An exact reproduction of the listing is wanted, with the pictures dropped.

■ SOURCE DATA:
□ □ □ □ □

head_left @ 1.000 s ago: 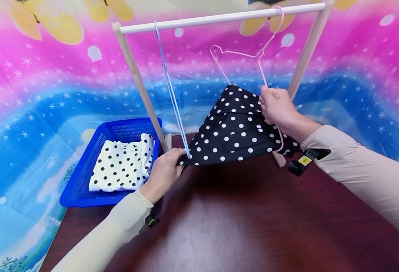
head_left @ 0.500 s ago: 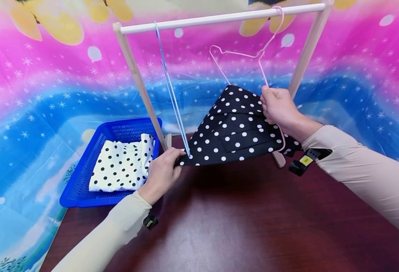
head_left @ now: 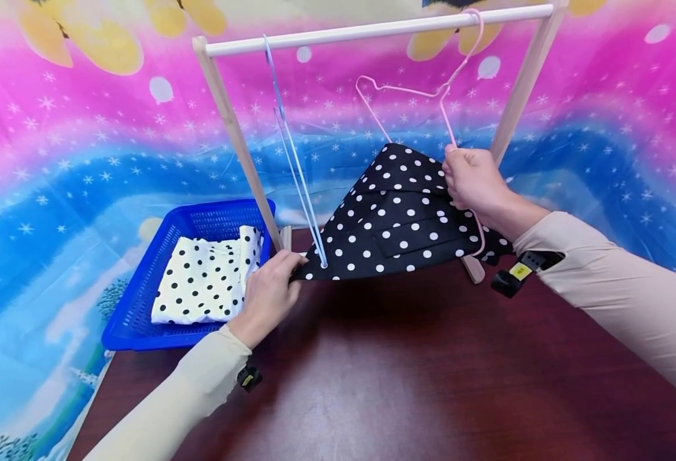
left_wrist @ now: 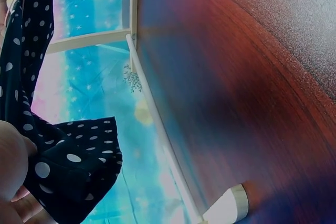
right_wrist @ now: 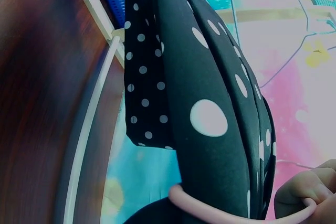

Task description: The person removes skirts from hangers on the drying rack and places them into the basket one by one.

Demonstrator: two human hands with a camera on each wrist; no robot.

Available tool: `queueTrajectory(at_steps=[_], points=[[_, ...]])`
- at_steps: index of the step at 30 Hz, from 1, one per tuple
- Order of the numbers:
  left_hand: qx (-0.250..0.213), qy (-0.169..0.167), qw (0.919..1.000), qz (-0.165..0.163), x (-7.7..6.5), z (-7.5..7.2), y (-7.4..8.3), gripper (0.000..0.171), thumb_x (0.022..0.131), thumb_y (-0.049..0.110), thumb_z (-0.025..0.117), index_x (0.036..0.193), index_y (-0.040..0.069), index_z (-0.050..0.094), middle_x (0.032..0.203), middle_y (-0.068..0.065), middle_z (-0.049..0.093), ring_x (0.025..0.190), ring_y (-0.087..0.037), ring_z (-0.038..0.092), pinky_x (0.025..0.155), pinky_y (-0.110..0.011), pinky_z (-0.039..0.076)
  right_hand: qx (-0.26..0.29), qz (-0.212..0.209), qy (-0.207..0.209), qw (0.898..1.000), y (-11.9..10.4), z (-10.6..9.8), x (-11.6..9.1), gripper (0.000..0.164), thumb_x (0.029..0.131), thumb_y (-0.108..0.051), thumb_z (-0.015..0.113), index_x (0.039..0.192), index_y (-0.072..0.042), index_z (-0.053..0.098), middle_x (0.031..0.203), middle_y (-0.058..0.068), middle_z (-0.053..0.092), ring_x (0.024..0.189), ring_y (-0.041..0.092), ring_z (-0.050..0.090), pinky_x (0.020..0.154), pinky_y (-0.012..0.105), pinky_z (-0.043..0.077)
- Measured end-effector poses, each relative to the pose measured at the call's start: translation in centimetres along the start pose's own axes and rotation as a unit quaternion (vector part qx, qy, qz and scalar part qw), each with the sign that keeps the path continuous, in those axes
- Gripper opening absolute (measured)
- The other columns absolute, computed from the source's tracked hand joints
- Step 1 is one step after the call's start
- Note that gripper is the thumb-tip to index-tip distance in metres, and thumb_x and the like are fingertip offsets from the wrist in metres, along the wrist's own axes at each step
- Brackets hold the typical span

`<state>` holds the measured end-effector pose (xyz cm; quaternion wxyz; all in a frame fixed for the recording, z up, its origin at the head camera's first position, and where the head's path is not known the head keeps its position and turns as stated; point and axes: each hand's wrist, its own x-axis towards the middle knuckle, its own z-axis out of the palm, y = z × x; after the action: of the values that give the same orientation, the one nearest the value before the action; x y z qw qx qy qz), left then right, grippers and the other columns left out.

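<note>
A black garment with white dots (head_left: 395, 218) is draped over the lower part of a pink clothes hanger (head_left: 450, 105), whose hook sits on the rack's rail. My left hand (head_left: 270, 291) pinches the garment's lower left corner; in the left wrist view the thumb (left_wrist: 13, 156) lies over the dotted cloth (left_wrist: 73, 158). My right hand (head_left: 479, 182) grips the hanger's side at the cloth's right edge. In the right wrist view the pink hanger tube (right_wrist: 231, 213) runs into the curled right hand (right_wrist: 307, 192). Blue hanger wires (head_left: 300, 179) hang in front of the garment's left corner.
A wooden rack with a white rail (head_left: 338, 38) stands on the dark red table (head_left: 372, 371). Left of it is a blue basket (head_left: 121, 320) with a folded white, black-dotted cloth (head_left: 200, 282). A patterned backdrop (head_left: 84, 128) surrounds the table.
My left hand has shifted a little left, drawing the garment's corner along, so more black cloth shows left of the blue wires' lower end. The right hand stays almost in place.
</note>
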<state>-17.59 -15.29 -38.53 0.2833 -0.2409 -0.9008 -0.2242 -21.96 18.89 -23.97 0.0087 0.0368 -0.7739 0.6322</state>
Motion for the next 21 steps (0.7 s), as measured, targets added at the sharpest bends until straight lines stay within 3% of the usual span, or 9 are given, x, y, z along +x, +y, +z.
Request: queueTrajectory(at_steps=[8,21], points=[[0.005,0.006,0.9999,0.012,0.18,-0.07,-0.29,0.035,0.075,-0.007,0.067,0.104,0.013,0.071,0.101,-0.003,0.071,0.079,-0.027,0.071,0.054,-0.043,0.052,-0.009,-0.001,-0.002,1.000,-0.06,-0.18,0.02,0.054,0.108,-0.045,0.032,0.064,-0.015,0.038,0.047,-0.009,0.029,0.040,0.007,0.023,0.041,0.026,0.019],[-0.003,-0.005,0.9999,-0.013,0.28,-0.57,-0.55,0.035,0.077,-0.006,0.066,0.106,0.014,0.072,0.102,-0.003,0.072,0.083,-0.029,0.071,0.058,-0.045,0.054,-0.031,0.006,0.011,0.999,-0.03,-0.36,-0.05,0.051,0.109,-0.044,0.032,0.069,-0.015,0.043,0.048,-0.010,0.033,0.041,0.005,0.027,0.039,0.023,0.024]])
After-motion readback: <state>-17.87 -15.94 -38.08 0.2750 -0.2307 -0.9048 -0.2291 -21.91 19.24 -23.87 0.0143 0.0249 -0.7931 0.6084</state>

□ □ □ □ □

■ COMPLETED TASK:
head_left @ 1.000 s ago: 
head_left @ 0.500 s ago: 
head_left @ now: 
left_wrist @ now: 
right_wrist @ now: 

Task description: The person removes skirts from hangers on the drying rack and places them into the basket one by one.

Demonstrator: two human hands with a camera on each wrist; no robot.

Available tool: `queueTrajectory(at_steps=[_], points=[[_, ...]])`
- at_steps: index of the step at 30 Hz, from 1, one per tuple
- Order of the numbers:
  left_hand: qx (-0.250..0.213), qy (-0.169..0.167), qw (0.919..1.000), qz (-0.165..0.163), x (-7.7..6.5), z (-7.5..7.2), y (-7.4..8.3), gripper (0.000..0.171), thumb_x (0.022..0.131), thumb_y (-0.049..0.110), thumb_z (-0.025..0.117), index_x (0.036..0.193), index_y (-0.040..0.069), index_z (-0.050..0.094), middle_x (0.032..0.203), middle_y (-0.068..0.065), middle_z (-0.049..0.093), ring_x (0.025..0.190), ring_y (-0.087..0.037), ring_z (-0.038..0.092), pinky_x (0.025..0.155), pinky_y (-0.110..0.011), pinky_z (-0.039..0.076)
  right_hand: qx (-0.26..0.29), qz (-0.212..0.209), qy (-0.207..0.209), qw (0.898..1.000), y (-11.9..10.4), z (-10.6..9.8), x (-11.6..9.1), gripper (0.000..0.164), thumb_x (0.029..0.131), thumb_y (-0.108..0.051), thumb_z (-0.015..0.113), index_x (0.039..0.192), index_y (-0.072..0.042), index_z (-0.053..0.098), middle_x (0.031..0.203), middle_y (-0.058..0.068), middle_z (-0.053..0.092), ring_x (0.024..0.189), ring_y (-0.041..0.092), ring_z (-0.050..0.090), pinky_x (0.020..0.154), pinky_y (-0.012..0.105), pinky_z (-0.043..0.077)
- Measured end-effector poses, each relative to the pose measured at the call's start: translation in centimetres along the start pose's own axes and rotation as a unit quaternion (vector part qx, qy, qz and scalar part qw), each with the sign that keeps the path continuous, in those axes
- Gripper opening absolute (measured)
- The other columns absolute, computed from the source's tracked hand joints
- Step 1 is one step after the call's start
- Note that gripper is the thumb-tip to index-tip distance in metres, and thumb_x and the like are fingertip offsets from the wrist in metres, along the wrist's own axes at each step
- Brackets hold the typical span

`<state>` holds the measured end-effector pose (xyz cm; quaternion wxyz; all in a frame fixed for the recording, z up, its origin at the head camera's first position, and where the head's path is not known the head keeps its position and turns as stated; point and axes: each hand's wrist, its own x-axis towards the middle knuckle, its own z-axis out of the palm, y = z × x; after the action: of the values that give the same orientation, the one nearest the value before the action; x y z qw qx qy qz), left then right, grippers and the other columns left out.

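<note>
A black garment with white dots (head_left: 395, 218) is draped over the lower part of a pink clothes hanger (head_left: 450, 105), whose hook sits on the rack's rail. My left hand (head_left: 270, 291) pinches the garment's lower left corner; in the left wrist view the thumb (left_wrist: 13, 156) lies over the dotted cloth (left_wrist: 73, 158). My right hand (head_left: 479, 182) grips the hanger's side at the cloth's right edge. In the right wrist view the pink hanger tube (right_wrist: 231, 213) runs into the curled right hand (right_wrist: 307, 192). Blue hanger wires (head_left: 300, 179) hang in front of the garment's left corner.
A wooden rack with a white rail (head_left: 338, 38) stands on the dark red table (head_left: 372, 371). Left of it is a blue basket (head_left: 121, 320) with a folded white, black-dotted cloth (head_left: 200, 282). A patterned backdrop (head_left: 84, 128) surrounds the table.
My left hand has shifted a little left, drawing the garment's corner along, so more black cloth shows left of the blue wires' lower end. The right hand stays almost in place.
</note>
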<state>-17.59 -15.29 -38.53 0.2833 -0.2409 -0.9008 -0.2242 -21.96 18.89 -23.97 0.0087 0.0368 -0.7739 0.6322</state>
Motion for the next 21 steps (0.7 s), as measured, targets added at the sharpest bends until straight lines stay within 3% of the usual span, or 9 are given, x, y, z along +x, +y, +z.
Request: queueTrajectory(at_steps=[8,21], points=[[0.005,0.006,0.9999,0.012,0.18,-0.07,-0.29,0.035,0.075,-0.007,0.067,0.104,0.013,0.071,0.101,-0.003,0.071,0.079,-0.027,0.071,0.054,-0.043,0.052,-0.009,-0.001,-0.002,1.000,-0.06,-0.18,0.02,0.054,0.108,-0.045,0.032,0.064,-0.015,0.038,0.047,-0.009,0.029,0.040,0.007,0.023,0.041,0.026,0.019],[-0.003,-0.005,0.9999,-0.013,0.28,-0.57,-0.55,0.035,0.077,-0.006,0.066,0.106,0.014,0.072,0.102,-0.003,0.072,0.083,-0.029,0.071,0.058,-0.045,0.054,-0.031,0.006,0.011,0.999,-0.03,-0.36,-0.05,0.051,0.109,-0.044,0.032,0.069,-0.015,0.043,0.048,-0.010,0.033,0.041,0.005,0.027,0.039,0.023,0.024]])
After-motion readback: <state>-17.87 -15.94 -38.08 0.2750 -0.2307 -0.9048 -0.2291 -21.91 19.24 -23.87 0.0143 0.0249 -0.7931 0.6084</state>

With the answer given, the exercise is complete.